Présentée par ses promoteurs comme un outil de protection de la souveraineté nationale, cette législation introduit notamment la notion d’« agents étrangers ». Elle vise les personnes ou organisations recevant des financements extérieurs considérés comme contraires aux intérêts du pays.
Le texte a toutefois été modifié avant son adoption. Une disposition initiale, qui assimilait les Ougandais de la diaspora à des étrangers, a été retirée. Par ailleurs, certaines structures — notamment les établissements de santé, les organisations religieuses et les institutions universitaires ou de recherche — ne seront pas soumises à une autorisation préalable du ministère de l’Intérieur pour recevoir des financements, à condition que leurs activités soient conformes à la législation nationale.
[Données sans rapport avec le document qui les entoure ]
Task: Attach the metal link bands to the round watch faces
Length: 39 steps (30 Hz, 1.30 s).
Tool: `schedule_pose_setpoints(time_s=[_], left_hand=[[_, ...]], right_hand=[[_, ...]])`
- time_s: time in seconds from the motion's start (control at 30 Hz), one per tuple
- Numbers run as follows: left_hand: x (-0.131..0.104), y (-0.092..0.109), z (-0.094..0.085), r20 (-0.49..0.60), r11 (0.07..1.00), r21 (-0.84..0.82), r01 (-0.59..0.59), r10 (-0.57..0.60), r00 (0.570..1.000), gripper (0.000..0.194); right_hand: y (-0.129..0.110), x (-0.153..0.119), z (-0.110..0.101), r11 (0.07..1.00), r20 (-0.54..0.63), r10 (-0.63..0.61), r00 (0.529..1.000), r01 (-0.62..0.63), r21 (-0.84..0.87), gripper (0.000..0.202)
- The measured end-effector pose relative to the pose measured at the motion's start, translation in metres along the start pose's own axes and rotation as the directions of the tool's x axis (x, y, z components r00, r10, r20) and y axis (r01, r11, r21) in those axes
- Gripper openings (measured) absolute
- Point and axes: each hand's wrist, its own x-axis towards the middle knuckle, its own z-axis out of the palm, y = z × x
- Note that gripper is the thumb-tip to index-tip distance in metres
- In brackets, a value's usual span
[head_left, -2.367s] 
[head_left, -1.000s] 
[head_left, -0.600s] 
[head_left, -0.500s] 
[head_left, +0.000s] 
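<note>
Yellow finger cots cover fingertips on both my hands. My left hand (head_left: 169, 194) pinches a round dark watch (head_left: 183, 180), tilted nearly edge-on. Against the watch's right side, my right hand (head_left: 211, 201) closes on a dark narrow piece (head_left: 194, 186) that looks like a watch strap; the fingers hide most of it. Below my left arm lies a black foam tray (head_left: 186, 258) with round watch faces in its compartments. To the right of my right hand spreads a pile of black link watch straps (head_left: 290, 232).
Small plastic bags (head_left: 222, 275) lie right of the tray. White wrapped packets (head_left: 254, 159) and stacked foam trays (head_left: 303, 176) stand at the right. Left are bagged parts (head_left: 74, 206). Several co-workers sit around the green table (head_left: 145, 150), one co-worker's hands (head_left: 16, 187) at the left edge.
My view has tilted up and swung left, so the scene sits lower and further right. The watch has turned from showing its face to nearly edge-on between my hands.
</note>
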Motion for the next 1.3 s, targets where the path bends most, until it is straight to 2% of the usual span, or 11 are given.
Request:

Pour le gouvernement, cette loi répond à la nécessité de limiter les ingérences étrangères. Mais ses détracteurs redoutent qu’elle ne serve à restreindre les actions des ONG, des médias indépendants et des acteurs politiques critiques.
Le texte interdit notamment aux personnes qualifiées d’« agents étrangers » de s’impliquer dans des activités politiques liées à des intérêts extérieurs, que ce soit par leur organisation ou leur financement. Des peines sévères sont prévues en cas de violation, allant jusqu’à 10 ans de prison pour non-enregistrement et jusqu’à 20 ans pour des infractions telles que le « sabotage économique ».
Malgré les critiques et des débats houleux au Parlement, la loi a été adoptée à une large majorité.